Commissioners slated to attend the Boston bash, which to be fair includes a few business workshops, are Chairman Jennifer Roberts, Vice Chair Harold Cogdell, George Dunlap, Dan Murrey and Karen Bentley.
In any event, the county’s budget was approved by a 6-3 party-line vote, with Democrats in the majority, like they have been for the last several years. And that, Republican Commissioner Neil Cooksey said Tuesday night, is why the county finds itself in such dire financial straits.
“This is another fine mess you’ve gotten us into,” Cooksey aimed at his Democrat colleagues, cribbing a line from Oliver Hardy.
From 2005 to 2008, Democrat majorities on the board of commissioners managed to balloon per capita spending by about 5 percent, Cooksey said, burning through hundreds of millions of dollars on pet projects and programs designed to grow government at any and all cost. By contrast, during that same time period, Wake County saw its per-capita spending decline by about 8 percent, Cooksey said. Mecklenburg’s recent history of wild spending, he argued, has led to its current budget crisis and unsustainable debt levels.

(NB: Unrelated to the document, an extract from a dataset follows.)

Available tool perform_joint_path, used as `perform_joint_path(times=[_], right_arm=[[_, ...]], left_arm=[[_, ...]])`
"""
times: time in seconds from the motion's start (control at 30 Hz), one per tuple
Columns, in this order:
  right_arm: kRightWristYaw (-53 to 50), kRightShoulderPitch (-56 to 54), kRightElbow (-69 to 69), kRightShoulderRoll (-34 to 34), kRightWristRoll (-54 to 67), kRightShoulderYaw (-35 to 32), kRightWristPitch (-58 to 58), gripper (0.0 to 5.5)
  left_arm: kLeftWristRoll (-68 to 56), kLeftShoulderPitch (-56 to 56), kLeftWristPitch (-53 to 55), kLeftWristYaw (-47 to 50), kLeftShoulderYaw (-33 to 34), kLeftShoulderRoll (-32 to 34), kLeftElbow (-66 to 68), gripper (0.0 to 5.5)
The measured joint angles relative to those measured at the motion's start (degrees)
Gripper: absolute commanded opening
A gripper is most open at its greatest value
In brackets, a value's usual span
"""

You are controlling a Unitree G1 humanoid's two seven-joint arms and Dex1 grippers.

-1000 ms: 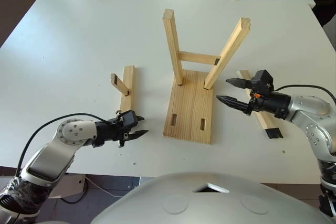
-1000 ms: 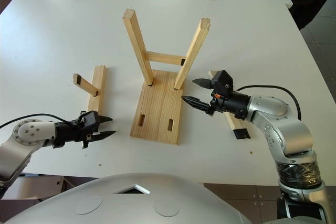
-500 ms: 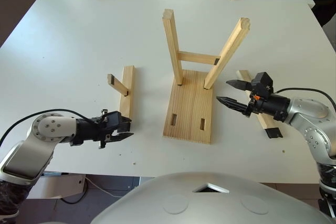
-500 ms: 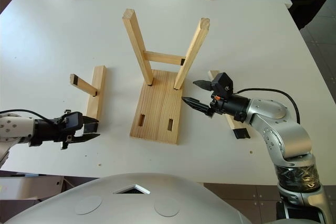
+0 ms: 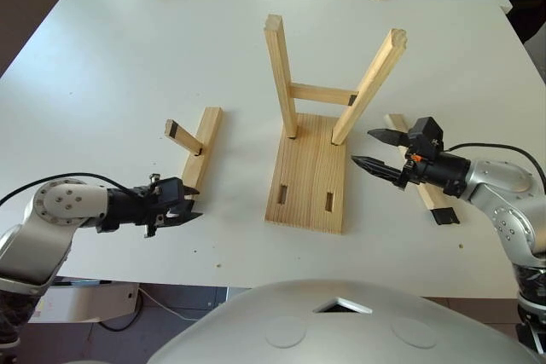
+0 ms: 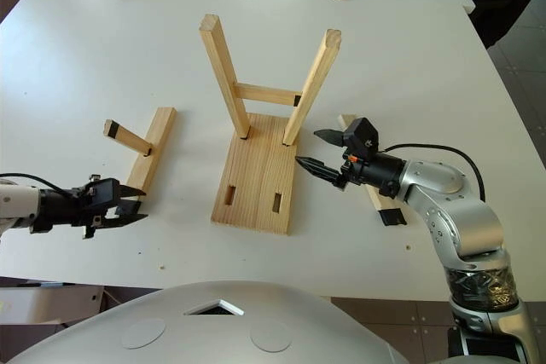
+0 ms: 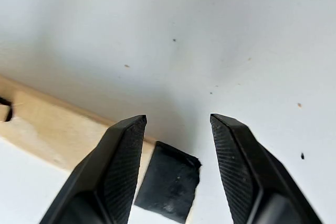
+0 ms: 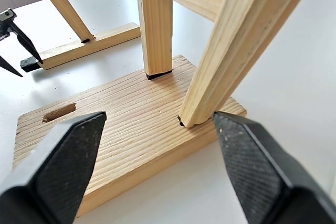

“The majority on this board has been making promises to the public they cannot keep,” said Cooksey, who also blasted the Democrat majority’s decision to increase sales tax revenue projections for the coming fiscal year. The move magically added $9.5 million to the budget, which Democrats promptly used to restore funding for some services and programs.
“I fear this will be another promise we cannot keep,” Cooksey said, echoing concerns that the revised revenue projections will fall short and trigger mid-year budget cuts.
Democrats took exception to Cooksey’s characterizations, claiming that most of the spending he referenced was done by commissioners who are no longer on the current board.
Over the last two years, with Democrats in majority control, the county has cut about $140 million from the budget, said Democrat Commissioner Dan Murrey.
“If I was a free-wheeling spender, we wouldn’t be closing libraries,” Murrey said. “If I was a free-wheeling spender, we wouldn’t be laying off any teachers.”
But they would, apparently, still be trying to print money out of thin air to fund programs and services. Democrats on the board tried to do it again Tuesday, when Murrey made a motion to add about $316,000 to the budget, by increasing the amount of revenue from delinquent taxes county officials expect to collect, and providing additional funding to parks and recreation.
The motion hit a snag, however, on a couple different fronts. Cogdell said he thought it was more than a little suspiciously convenient that the amount of new revenue projected to be raised, almost exactly matched the amount parks and recreation officials needed to save a few jobs.
Other Democrats didn’t seem as much concerned about how the money was being raised, but how it would be spent, arguing that it should be used to restore funding to some social programs that were trimmed during the straw vote process. Commissioners Dumont Clarke and George Dunlap wanted to use $132,000 of the money to provide more funding for the Coalition for Social Justice, the Latin American Coalition and the Community Building Initiative.
When that was met with resistance, the Democrat duo suggested simply increasing the projected amount to be collected from delinquent taxes to $449,000, giving the social programs they favored $133,000 and giving $316,000 to parks and recreation.
That idea fizzled as did, ultimately, the original proposal to give $316,000 to parks and recreation.
“I’m very troubled by what seems to have become a bidding war,” Roberts said. “I resent the implication by anyone that we are fiddling with or playing with numbers. Our numbers are fact-based and carefully researched.”
You know, kind of like the research Roberts & Co. will be doing in Boston, between duck boat rides, gallery crawls, concerts, cocktail parties and a ballgame at Fenway Park.